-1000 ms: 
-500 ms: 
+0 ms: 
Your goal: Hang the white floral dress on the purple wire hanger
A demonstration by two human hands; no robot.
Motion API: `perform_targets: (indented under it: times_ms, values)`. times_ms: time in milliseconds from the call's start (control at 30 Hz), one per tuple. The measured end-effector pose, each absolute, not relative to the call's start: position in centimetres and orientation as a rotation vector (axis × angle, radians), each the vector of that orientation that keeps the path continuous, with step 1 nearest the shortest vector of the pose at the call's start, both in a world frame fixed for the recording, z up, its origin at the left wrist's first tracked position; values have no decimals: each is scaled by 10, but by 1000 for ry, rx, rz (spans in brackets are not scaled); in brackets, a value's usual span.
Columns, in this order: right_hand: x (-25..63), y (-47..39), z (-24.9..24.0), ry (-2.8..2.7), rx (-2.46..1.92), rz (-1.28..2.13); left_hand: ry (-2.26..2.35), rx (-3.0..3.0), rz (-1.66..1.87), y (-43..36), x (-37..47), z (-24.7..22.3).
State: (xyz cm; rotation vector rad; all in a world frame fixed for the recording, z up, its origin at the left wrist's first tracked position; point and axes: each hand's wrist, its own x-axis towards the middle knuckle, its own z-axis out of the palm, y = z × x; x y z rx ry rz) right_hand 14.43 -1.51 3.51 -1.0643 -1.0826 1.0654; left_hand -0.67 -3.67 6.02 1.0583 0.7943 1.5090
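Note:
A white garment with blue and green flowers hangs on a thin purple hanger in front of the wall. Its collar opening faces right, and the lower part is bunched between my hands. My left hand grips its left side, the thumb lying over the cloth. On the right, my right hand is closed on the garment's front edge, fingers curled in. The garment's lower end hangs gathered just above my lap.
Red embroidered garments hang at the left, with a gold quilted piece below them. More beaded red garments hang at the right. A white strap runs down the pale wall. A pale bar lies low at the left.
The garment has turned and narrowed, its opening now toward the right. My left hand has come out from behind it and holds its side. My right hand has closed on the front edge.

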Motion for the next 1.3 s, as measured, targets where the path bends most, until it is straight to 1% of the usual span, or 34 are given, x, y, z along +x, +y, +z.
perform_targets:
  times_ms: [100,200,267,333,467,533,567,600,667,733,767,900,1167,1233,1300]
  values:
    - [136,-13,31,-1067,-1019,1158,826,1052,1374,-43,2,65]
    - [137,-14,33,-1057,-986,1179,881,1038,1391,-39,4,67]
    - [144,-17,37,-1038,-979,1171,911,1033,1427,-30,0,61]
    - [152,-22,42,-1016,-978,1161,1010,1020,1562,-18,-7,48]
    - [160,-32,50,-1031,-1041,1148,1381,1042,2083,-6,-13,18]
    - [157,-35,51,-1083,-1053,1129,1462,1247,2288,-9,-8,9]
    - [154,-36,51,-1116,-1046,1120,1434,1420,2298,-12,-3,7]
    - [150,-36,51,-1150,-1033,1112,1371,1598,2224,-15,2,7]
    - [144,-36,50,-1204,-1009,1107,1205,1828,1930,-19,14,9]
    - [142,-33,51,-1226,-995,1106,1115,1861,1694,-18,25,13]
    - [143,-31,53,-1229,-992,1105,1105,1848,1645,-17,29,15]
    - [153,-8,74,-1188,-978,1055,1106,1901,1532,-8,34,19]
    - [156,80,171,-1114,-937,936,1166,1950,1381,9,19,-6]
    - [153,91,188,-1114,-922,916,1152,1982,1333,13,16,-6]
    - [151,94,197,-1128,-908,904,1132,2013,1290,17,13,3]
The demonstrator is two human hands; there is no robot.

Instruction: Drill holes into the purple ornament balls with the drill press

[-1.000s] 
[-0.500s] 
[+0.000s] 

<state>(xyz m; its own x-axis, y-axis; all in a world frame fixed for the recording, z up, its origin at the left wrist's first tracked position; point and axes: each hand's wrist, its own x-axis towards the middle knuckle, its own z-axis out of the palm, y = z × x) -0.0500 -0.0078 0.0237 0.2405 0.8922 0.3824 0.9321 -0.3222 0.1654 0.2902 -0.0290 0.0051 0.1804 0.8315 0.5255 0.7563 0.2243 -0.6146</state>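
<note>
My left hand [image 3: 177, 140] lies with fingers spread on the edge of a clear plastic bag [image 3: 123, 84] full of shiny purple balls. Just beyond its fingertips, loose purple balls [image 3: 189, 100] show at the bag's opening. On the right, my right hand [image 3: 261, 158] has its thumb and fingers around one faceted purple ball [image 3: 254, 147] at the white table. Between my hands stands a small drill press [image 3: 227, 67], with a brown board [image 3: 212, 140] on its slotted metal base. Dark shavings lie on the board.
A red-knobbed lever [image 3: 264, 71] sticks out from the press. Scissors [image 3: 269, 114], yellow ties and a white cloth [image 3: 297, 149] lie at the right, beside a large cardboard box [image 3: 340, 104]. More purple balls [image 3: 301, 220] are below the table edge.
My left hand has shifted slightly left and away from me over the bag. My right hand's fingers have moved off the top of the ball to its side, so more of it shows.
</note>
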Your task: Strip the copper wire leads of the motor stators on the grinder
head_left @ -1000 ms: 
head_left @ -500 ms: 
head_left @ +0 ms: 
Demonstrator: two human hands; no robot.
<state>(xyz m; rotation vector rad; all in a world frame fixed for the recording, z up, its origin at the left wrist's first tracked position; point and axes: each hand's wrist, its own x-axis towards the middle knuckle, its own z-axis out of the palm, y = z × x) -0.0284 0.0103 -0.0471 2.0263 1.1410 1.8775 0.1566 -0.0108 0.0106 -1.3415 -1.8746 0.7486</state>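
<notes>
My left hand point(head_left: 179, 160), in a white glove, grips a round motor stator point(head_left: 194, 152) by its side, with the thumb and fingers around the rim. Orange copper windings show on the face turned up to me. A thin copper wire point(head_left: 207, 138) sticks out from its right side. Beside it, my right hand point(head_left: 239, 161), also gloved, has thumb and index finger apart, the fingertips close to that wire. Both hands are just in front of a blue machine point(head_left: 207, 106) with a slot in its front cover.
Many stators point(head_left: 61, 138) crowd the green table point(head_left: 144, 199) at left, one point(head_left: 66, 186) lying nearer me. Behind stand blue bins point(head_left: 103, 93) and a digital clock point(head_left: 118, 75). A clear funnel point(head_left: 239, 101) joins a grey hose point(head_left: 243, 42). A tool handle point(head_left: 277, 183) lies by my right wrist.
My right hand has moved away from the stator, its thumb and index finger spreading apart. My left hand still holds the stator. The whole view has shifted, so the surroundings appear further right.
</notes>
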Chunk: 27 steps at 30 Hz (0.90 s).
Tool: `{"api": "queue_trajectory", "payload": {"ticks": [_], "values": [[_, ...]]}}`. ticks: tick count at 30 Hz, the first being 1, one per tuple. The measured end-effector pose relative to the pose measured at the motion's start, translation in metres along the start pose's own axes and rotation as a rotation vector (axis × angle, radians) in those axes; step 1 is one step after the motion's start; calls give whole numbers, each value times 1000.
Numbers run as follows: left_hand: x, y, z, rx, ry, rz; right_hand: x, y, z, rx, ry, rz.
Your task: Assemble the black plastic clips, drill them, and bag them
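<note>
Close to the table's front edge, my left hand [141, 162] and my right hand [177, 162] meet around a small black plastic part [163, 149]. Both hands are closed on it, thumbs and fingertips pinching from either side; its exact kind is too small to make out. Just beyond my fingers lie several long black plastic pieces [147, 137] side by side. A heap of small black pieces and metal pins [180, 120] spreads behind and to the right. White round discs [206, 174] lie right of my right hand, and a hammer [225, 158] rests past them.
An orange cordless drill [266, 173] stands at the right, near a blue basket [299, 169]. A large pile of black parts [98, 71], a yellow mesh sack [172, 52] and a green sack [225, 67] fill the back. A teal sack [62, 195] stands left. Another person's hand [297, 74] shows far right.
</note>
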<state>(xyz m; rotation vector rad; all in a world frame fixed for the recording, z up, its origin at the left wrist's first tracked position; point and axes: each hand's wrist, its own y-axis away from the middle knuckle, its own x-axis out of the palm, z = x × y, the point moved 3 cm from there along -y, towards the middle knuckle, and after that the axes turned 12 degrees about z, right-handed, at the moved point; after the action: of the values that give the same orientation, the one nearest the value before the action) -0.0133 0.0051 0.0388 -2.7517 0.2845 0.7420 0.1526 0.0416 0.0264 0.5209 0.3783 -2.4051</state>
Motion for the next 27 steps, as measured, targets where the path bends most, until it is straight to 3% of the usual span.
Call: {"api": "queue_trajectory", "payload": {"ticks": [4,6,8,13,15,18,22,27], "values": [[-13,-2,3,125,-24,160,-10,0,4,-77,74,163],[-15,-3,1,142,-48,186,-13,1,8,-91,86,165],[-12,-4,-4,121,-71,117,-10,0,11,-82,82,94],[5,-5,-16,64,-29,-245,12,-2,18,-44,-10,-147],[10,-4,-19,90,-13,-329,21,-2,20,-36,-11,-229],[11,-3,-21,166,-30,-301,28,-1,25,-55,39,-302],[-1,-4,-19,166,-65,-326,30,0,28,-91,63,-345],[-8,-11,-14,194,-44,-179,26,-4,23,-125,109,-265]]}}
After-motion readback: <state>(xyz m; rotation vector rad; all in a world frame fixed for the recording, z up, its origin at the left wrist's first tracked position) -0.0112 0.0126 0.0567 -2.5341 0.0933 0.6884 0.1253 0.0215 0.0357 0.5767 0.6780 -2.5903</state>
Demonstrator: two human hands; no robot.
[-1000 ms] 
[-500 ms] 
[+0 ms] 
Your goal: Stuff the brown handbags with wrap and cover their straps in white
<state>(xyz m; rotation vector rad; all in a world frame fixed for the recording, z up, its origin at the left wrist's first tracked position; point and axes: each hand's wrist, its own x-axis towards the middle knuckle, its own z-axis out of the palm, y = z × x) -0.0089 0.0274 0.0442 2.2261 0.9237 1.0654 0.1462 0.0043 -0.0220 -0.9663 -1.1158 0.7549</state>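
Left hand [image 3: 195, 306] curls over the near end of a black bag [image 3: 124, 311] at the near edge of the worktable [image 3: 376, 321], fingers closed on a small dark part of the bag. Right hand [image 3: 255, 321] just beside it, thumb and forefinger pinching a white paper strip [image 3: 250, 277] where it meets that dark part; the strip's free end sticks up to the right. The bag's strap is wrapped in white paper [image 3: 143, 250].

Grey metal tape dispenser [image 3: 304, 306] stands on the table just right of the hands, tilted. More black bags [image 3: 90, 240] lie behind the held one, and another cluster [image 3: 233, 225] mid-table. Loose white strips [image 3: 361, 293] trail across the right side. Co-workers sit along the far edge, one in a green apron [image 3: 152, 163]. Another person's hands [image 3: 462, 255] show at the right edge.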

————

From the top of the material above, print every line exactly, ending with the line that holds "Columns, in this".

Answer box:
-1000 ms: 
-500 ms: 
+0 ms: 
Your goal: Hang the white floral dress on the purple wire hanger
A demonstration by two human hands; no robot.
Motion API: `perform_targets: (indented under it: times_ms, values)`. times_ms: time in milliseconds from the call's start (control at 30 Hz), one per tuple. The measured end-effector pose, each absolute, not relative to the call's start: position in centimetres and orientation as a rotation vector (axis × angle, radians), each the vector of that orientation that keeps the path continuous, with step 1 nearest the shortest vector of the pose at the call's start, both in a world frame fixed for the recording, z up, its origin at the left wrist's first tracked position; values have no decimals: each is scaled by 10, but by 1000 for ry, rx, rz (spans in brackets are not scaled); in brackets, a value's usual span.
Columns, in this order: right_hand: x (-25..63), y (-47..39), z (-24.9..24.0), ry (-2.8..2.7), rx (-2.46..1.92), rz (-1.28..2.13); left_hand: ry (-2.26..2.35), rx (-3.0..3.0), rz (-1.66..1.87), y (-43..36), x (-37..47), z (-24.7..22.3).

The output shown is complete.